De acuerdo con antecedentes difundidos durante las últimas semanas, el recinto administrado por la concesionaria Sociedad de Rentas Inmobiliarias (SRI) transfirió más de $4.700 millones al Gobierno Regional, marcando un récord anual y elevando a decenas de miles de millones el aporte acumulado desde el inicio de la concesión en 2007. Estos recursos, destinados al Fondo Nacional de Desarrollo Regional, refuerzan el rol de la Zona Franca como fuente relevante de financiamiento para inversión pública en Magallanes.
El dinamismo comercial también quedó reflejado en la alta concurrencia de público, la apertura de nuevos locales y la generación de empleo directo, cifras que son muy buenas para la administradora, pero que han dejado grandes pérdidas en otros espacios comerciales de la ciudad, como el centro de Punta Arenas.
No obstante, junto a estos resultados positivos, diversos análisis han puesto el foco en tensiones estructurales del modelo.
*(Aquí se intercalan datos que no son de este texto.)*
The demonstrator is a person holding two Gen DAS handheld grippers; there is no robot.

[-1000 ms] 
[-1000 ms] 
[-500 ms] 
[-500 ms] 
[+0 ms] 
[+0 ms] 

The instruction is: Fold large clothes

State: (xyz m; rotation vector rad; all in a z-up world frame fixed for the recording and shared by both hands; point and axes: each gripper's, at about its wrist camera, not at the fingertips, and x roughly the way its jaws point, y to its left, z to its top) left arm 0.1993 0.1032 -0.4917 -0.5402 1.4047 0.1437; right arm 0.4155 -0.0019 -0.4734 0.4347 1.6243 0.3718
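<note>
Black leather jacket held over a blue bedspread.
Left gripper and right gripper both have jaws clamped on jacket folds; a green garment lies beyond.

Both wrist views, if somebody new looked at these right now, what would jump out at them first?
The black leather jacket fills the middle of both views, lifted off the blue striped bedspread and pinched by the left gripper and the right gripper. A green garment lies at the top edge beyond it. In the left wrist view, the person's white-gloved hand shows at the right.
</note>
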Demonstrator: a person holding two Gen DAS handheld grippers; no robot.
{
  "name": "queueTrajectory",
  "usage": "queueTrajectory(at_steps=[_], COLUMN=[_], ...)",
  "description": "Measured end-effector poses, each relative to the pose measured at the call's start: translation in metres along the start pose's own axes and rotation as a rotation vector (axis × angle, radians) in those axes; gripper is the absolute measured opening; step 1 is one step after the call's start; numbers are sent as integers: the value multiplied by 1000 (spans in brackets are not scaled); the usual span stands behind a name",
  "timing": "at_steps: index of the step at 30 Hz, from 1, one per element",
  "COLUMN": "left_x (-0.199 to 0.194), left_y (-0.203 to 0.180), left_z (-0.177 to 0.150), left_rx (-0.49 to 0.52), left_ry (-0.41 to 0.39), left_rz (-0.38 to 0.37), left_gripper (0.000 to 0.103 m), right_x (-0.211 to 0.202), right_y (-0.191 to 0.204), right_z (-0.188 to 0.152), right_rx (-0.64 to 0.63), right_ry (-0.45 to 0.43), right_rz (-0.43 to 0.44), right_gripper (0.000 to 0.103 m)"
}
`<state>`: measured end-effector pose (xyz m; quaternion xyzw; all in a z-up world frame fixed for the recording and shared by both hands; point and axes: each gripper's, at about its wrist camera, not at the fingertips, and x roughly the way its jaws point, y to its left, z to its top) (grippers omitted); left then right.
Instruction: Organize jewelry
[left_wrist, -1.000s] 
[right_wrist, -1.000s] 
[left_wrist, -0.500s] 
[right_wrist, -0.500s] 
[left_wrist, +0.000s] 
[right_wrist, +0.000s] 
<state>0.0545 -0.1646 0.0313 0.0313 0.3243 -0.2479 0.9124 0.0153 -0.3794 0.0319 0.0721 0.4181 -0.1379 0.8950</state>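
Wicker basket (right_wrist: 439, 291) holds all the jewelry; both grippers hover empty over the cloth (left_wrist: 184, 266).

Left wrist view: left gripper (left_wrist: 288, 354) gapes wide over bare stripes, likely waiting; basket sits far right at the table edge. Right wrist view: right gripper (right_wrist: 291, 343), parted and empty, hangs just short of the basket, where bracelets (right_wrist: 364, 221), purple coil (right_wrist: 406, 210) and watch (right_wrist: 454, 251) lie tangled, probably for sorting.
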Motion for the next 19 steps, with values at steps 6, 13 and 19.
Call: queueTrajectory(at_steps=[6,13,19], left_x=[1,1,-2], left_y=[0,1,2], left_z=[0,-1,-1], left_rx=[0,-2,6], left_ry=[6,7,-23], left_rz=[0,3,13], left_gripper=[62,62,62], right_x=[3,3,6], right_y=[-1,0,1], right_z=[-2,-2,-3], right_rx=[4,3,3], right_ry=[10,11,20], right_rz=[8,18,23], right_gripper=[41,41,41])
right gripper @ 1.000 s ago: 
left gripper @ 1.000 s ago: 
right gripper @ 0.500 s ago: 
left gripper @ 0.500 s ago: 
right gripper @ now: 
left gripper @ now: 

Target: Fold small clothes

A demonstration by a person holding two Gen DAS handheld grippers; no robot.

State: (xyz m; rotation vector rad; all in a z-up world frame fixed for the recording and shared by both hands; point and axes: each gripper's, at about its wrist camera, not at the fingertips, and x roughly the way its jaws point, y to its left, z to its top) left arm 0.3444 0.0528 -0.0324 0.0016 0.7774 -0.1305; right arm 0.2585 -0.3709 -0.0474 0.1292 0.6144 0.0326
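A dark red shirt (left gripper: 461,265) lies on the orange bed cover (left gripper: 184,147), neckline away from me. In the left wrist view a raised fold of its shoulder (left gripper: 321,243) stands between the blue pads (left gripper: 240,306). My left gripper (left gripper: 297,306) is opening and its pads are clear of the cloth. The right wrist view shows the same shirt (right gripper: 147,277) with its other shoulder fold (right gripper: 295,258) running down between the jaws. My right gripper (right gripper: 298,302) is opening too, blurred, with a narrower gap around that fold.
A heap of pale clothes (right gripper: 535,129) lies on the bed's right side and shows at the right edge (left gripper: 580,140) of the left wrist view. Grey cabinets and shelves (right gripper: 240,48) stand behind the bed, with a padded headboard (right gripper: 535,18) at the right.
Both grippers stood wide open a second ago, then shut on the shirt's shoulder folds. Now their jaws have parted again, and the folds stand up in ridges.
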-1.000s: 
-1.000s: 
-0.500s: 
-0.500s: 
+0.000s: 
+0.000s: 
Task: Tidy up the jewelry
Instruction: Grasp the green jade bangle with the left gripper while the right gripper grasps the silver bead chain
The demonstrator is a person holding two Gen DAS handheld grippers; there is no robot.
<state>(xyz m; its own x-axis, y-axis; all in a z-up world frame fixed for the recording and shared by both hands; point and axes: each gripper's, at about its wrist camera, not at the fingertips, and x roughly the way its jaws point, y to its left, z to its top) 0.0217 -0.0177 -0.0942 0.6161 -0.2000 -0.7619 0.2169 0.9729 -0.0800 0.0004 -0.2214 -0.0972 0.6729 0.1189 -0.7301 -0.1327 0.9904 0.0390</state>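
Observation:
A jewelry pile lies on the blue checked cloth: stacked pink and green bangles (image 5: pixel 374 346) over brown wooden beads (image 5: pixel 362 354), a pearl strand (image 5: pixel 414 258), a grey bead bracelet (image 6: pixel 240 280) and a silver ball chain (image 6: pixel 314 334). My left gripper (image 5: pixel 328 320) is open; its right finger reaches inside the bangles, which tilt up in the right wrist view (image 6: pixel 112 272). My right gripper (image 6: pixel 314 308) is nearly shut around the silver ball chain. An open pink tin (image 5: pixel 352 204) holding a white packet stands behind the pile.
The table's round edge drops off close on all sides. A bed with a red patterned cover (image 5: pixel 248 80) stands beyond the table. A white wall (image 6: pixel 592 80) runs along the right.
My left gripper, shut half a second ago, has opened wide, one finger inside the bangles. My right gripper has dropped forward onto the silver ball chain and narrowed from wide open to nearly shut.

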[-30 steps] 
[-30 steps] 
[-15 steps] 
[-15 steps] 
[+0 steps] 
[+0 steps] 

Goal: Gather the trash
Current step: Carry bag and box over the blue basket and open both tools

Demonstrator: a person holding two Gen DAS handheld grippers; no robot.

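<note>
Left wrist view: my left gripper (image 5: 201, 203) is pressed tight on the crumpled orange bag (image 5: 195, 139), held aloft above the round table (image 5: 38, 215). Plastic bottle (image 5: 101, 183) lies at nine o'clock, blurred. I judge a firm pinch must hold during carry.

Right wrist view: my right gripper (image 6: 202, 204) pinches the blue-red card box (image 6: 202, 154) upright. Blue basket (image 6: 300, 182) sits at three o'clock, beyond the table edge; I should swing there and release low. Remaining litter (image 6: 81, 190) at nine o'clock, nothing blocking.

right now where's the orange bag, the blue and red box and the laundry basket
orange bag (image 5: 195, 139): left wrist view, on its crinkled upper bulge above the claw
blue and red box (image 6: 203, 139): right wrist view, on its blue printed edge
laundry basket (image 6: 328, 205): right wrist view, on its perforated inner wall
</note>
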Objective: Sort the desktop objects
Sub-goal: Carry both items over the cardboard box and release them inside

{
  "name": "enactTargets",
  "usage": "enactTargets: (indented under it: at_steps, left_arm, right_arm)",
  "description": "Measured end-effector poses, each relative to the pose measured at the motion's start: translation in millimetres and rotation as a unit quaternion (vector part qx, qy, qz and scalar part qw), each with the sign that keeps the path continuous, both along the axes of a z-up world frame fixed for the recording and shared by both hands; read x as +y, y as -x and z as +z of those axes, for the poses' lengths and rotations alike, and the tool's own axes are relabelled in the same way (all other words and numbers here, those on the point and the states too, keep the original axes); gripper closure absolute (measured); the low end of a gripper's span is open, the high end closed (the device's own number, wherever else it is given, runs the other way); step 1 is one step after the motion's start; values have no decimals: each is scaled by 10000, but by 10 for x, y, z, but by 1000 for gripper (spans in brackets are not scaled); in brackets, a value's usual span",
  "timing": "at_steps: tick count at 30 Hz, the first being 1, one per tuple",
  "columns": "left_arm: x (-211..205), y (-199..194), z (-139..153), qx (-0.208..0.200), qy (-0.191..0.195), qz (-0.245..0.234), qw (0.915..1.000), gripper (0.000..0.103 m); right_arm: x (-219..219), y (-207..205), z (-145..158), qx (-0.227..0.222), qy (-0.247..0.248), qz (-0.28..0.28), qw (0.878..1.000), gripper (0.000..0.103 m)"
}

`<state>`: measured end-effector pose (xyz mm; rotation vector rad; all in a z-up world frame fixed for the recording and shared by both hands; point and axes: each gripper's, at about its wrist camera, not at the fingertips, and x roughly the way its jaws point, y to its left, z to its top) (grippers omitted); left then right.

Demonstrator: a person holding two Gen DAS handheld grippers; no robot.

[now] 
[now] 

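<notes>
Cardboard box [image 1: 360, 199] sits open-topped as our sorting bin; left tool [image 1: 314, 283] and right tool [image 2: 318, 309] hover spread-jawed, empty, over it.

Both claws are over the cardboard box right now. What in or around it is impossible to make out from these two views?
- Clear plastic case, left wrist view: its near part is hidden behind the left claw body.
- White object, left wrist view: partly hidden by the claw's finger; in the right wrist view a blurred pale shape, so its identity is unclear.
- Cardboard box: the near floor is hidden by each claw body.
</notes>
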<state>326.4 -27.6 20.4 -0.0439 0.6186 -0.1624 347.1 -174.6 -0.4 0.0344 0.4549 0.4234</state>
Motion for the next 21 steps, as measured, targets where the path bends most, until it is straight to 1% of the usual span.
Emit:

Entre ellas, la coexistencia dentro del recinto de actividades bajo régimen franco con otras sujetas a tributación general, situación que claramente desdibuja el propósito original del sistema y genera distorsiones tanto normativas como comerciales.
El cuestionamiento de fondo no apunta a los aportes económicos inmediatos, sino a la proyección estratégica del instrumento: Si la Zona Franca continúa siendo una política pública de compensación territorial o si ha evolucionado hacia una plataforma predominantemente comercial, más cercana a la lógica de mercado que a la del desarrollo regional equilibrado.
Con la mirada puesta en los próximos años, y en el horizonte de la futura licitación de la concesión, el debate sobre su gobernanza, regulación y sentido público comienza a ganar espacio. Así, la Zona Franca de Punta Arenas entra en una nueva etapa donde las cifras récord conviven con preguntas de fondo sobre su identidad y su papel en el desarrollo de Magallanes, cuestiones que pocos se animan a hablar, y de las cuales las propias autoridades locales siguen haciendo oídos sordos.